Treating sex and gender differences as a continuous variable can improve precision cancer treatments

Background The significant sex and gender differences that exist in cancer mechanisms, incidence, and survival, have yet to impact clinical practice. One barrier to translation is that cancer phenotypes cannot be segregated into distinct male versus female categories. Instead, within this convenient but contrived dichotomy, male and female cancer phenotypes are highly overlapping and vary between female- and male- skewed extremes. Thus, sex and gender-specific treatments are unrealistic, and our translational goal should be adaptation of treatment to the variable effects of sex and gender on targetable pathways. Methods To overcome this obstacle, we profiled the similarities in 8370 transcriptomes of 26 different adult and 4 different pediatric cancer types. We calculated the posterior probabilities of predicting patient sex and gender based on the observed sexes of similar samples in this map of transcriptome similarity. Results Transcriptomic index (TI) values were derived from posterior probabilities and allowed us to identify poles with local enrichments for male or female transcriptomes. TI supported deconvolution of transcriptomes into measures of patient-specific activity in sex and gender-biased, targetable pathways. It identified sex and gender-skewed extremes in mechanistic phenotypes like cell cycle signaling and immunity, and precisely positioned each patient’s whole transcriptome on an axis of continuously varying sex and gender phenotypes. Conclusions Cancer type, patient sex and gender, and TI value provides a novel and patient- specific mechanistic identifier that can be used for realistic sex and gender-adaptations of precision cancer treatment planning..

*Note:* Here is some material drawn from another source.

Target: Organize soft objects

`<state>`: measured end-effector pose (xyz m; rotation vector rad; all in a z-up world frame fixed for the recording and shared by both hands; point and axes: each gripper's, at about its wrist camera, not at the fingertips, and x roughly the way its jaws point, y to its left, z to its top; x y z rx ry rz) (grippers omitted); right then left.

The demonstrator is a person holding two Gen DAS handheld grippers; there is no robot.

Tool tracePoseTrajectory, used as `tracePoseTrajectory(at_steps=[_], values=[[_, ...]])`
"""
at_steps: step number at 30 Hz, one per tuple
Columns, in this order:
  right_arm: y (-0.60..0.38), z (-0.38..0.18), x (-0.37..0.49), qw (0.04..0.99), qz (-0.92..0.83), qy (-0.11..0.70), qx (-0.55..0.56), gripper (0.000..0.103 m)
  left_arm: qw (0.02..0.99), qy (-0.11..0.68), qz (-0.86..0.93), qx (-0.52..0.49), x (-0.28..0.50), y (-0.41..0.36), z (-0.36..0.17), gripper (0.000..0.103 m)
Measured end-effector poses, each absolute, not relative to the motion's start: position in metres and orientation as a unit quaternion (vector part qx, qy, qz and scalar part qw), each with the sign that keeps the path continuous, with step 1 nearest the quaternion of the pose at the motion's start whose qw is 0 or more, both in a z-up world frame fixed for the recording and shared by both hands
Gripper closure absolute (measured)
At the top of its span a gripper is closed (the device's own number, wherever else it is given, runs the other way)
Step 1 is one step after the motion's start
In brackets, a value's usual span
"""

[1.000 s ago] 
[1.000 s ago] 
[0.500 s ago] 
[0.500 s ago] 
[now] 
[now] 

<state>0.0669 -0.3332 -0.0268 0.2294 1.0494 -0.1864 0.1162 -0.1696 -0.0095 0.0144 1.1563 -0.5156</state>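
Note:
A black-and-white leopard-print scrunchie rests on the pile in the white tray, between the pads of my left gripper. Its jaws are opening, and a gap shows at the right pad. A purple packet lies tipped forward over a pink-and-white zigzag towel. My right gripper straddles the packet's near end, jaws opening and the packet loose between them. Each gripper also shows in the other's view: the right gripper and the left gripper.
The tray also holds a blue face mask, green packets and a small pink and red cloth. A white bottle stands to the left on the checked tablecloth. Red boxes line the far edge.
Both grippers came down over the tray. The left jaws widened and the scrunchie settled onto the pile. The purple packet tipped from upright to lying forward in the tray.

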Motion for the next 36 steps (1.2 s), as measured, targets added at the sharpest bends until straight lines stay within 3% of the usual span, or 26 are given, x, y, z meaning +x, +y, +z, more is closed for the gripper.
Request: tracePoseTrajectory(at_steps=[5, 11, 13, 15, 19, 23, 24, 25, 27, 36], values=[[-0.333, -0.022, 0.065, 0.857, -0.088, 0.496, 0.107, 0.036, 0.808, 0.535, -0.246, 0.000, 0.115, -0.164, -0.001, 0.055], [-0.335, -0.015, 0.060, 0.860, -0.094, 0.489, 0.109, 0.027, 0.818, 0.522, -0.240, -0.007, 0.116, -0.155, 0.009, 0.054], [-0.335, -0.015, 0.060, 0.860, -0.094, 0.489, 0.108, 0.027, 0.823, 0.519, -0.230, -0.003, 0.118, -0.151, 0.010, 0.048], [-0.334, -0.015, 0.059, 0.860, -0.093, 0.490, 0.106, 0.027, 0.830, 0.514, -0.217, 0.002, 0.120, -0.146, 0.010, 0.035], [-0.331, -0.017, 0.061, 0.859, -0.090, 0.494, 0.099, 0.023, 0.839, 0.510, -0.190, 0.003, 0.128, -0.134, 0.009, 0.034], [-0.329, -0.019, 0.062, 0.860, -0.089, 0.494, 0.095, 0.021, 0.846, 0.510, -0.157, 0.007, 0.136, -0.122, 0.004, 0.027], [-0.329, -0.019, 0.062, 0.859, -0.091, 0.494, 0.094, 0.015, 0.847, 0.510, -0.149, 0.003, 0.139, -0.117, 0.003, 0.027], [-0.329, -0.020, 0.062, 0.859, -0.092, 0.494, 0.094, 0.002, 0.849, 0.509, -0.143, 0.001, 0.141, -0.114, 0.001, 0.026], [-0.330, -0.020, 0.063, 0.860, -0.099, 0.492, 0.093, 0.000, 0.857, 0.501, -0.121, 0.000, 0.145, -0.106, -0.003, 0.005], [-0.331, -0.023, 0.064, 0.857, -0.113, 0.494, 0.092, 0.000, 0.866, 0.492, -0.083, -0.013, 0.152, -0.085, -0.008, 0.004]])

Plain English summary Some efforts to improve cancer therapy involve the idea of personalizing treatments to who a patient is and how their cancer operates. Personalizing treatment can involve straighforward features like a patient’s age, family cancer history, personal disease and surgical histories, as well as more complex features like analysis of their specific cancer’s mechanisms of growth and spread throughout the body. One glaring omission in common personalization schemes is the sex and gender of the patient. While patient sex and gender is known to substantially affect cancer rates and response to treatment, we do not yet use this information in treatment planning. There are multiple reasons for this but among them is that we tend to think about sex and gender as an either/or categorization. You are either a male/man or a female/woman. This is not accurate as there are many variables that contribute to who an individual is as a male/man or female/woman. This variability is a challenge to incorporating these features into personalized treatment planning. Here, we have developed a method to address this challenge. It is our great hope that this will enable the use of this critically important element of personalization in cancer treatment planning and improve survival rates for all patients..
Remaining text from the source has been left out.